• **ABOUT THIS EXERCISE**:
Please report how many lines of the listing hold the word "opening". Add nothing to the number.

*** SOURCE MATERIAL ***

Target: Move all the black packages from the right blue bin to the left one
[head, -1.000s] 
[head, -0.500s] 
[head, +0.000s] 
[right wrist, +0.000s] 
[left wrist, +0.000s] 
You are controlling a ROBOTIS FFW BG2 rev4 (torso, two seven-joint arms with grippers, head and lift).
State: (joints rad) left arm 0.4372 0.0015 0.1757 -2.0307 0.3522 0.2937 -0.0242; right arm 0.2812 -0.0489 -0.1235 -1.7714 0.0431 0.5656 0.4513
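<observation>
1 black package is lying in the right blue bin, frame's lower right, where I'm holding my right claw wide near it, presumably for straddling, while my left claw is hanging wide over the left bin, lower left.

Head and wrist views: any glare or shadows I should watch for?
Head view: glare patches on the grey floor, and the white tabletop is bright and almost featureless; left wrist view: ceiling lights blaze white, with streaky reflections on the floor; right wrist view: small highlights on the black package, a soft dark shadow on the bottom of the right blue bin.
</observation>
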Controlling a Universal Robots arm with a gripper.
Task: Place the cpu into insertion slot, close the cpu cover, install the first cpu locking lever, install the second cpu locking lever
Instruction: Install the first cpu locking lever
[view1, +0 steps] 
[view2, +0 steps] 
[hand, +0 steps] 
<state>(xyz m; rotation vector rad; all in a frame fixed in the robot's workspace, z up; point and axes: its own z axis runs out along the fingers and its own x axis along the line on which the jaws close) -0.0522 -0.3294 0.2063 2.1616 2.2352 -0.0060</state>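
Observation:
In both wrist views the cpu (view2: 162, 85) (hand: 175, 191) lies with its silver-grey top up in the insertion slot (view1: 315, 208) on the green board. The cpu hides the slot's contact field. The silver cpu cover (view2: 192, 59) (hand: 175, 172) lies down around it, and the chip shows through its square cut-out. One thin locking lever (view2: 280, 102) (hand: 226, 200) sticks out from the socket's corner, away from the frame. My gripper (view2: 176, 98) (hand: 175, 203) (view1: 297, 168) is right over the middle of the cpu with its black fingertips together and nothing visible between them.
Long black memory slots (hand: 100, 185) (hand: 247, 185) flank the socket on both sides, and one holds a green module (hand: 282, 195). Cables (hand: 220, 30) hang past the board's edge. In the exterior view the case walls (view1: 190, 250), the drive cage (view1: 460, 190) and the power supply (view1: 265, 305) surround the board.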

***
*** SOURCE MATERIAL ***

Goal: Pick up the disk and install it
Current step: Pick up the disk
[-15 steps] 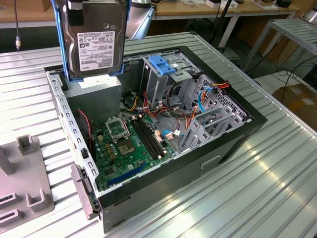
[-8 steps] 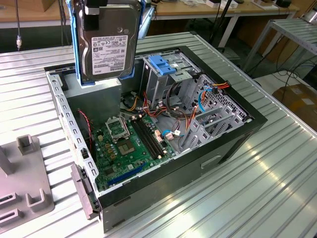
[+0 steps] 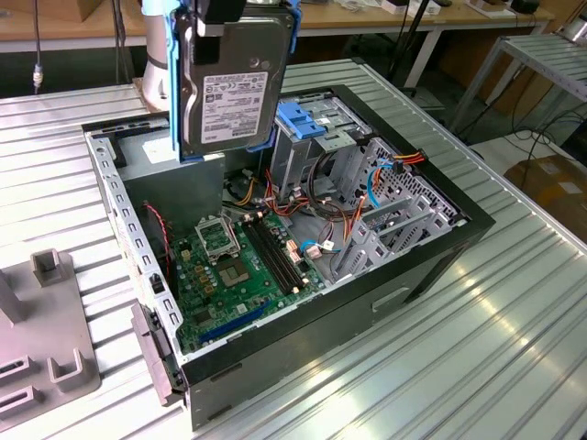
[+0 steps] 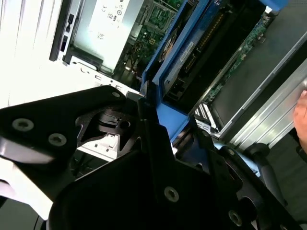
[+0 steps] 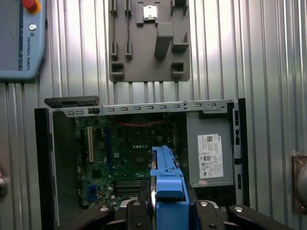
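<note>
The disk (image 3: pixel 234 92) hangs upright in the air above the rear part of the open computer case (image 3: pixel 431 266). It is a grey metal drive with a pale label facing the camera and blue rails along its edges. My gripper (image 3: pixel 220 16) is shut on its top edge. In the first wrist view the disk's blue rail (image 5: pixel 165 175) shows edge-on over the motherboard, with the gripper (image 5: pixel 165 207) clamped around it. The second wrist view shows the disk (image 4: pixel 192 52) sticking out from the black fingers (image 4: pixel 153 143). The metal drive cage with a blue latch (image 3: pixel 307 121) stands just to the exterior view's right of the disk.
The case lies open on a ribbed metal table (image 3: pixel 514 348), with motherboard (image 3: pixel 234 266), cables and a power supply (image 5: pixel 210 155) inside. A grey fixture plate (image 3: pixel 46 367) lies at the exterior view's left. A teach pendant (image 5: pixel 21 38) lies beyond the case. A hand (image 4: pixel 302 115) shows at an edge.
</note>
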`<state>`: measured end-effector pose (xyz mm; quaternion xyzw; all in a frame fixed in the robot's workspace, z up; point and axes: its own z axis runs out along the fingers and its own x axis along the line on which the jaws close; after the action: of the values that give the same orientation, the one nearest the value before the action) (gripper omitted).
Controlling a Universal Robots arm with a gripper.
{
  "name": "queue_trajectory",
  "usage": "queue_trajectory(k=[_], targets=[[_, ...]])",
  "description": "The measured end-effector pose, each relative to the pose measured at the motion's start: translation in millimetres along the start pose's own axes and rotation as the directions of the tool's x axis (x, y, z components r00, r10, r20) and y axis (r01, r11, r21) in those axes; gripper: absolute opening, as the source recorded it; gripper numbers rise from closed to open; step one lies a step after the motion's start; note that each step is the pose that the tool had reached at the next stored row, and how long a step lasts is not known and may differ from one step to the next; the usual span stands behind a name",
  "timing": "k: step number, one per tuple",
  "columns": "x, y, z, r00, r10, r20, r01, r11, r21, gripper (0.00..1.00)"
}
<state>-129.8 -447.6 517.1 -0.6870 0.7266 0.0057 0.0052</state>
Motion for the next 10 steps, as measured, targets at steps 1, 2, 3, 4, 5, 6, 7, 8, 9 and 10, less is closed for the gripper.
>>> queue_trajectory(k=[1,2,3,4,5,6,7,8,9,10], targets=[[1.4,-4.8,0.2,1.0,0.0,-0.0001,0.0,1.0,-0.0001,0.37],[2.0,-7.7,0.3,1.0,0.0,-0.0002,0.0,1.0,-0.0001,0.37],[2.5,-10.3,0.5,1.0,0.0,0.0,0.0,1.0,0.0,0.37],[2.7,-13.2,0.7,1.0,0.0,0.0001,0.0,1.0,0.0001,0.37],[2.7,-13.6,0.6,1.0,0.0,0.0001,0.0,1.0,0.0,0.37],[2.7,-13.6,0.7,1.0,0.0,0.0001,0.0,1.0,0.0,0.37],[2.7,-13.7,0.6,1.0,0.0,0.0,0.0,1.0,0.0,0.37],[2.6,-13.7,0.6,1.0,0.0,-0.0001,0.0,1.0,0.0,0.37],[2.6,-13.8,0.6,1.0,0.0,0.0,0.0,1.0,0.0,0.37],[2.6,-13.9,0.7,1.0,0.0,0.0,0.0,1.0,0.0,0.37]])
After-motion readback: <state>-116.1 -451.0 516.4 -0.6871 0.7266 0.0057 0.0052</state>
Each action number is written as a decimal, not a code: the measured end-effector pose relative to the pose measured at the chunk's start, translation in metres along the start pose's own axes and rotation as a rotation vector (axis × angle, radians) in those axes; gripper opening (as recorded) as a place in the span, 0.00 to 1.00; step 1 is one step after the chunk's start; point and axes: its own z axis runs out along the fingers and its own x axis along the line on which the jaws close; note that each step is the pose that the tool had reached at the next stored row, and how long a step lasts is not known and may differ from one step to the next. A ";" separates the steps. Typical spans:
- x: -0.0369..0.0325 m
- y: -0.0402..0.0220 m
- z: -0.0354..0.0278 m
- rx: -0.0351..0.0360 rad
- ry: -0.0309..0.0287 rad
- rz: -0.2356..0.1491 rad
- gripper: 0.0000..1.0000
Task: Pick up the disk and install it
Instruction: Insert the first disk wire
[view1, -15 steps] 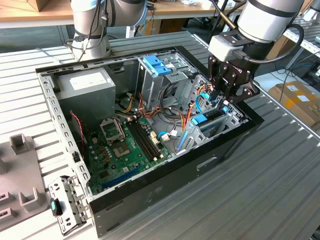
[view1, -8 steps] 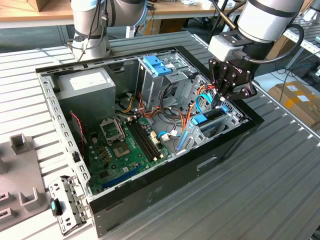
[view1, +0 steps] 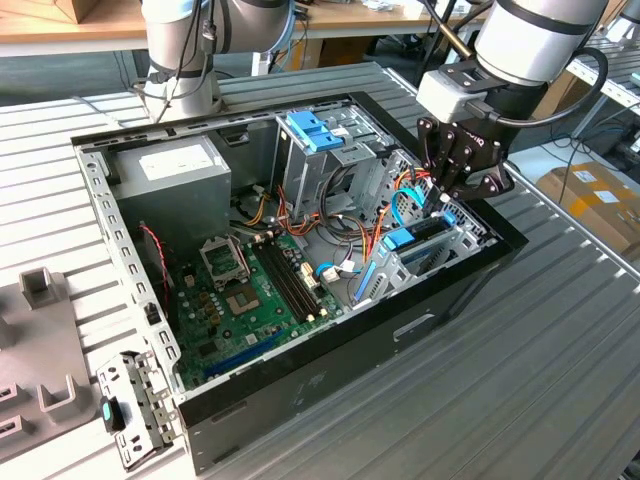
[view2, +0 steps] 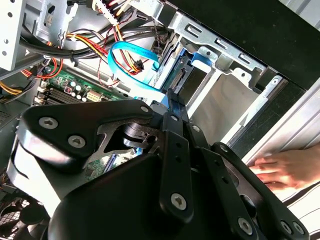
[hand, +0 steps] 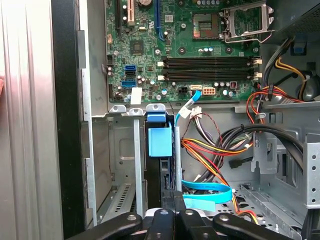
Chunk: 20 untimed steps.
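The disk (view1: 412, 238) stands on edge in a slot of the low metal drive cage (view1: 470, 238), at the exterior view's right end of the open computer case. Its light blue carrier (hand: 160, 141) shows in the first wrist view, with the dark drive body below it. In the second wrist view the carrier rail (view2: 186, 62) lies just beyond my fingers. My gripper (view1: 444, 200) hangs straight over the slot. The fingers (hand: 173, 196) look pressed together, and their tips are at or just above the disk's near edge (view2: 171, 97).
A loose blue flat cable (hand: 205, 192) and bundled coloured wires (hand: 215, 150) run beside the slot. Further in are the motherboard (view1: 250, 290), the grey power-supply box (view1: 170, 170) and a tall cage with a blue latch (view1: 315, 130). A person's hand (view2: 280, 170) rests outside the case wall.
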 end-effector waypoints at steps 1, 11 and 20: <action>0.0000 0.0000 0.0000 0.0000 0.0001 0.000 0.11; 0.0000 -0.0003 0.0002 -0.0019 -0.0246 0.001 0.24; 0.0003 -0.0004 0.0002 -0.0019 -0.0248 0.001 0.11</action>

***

• **RESULT OF THE TASK**:
2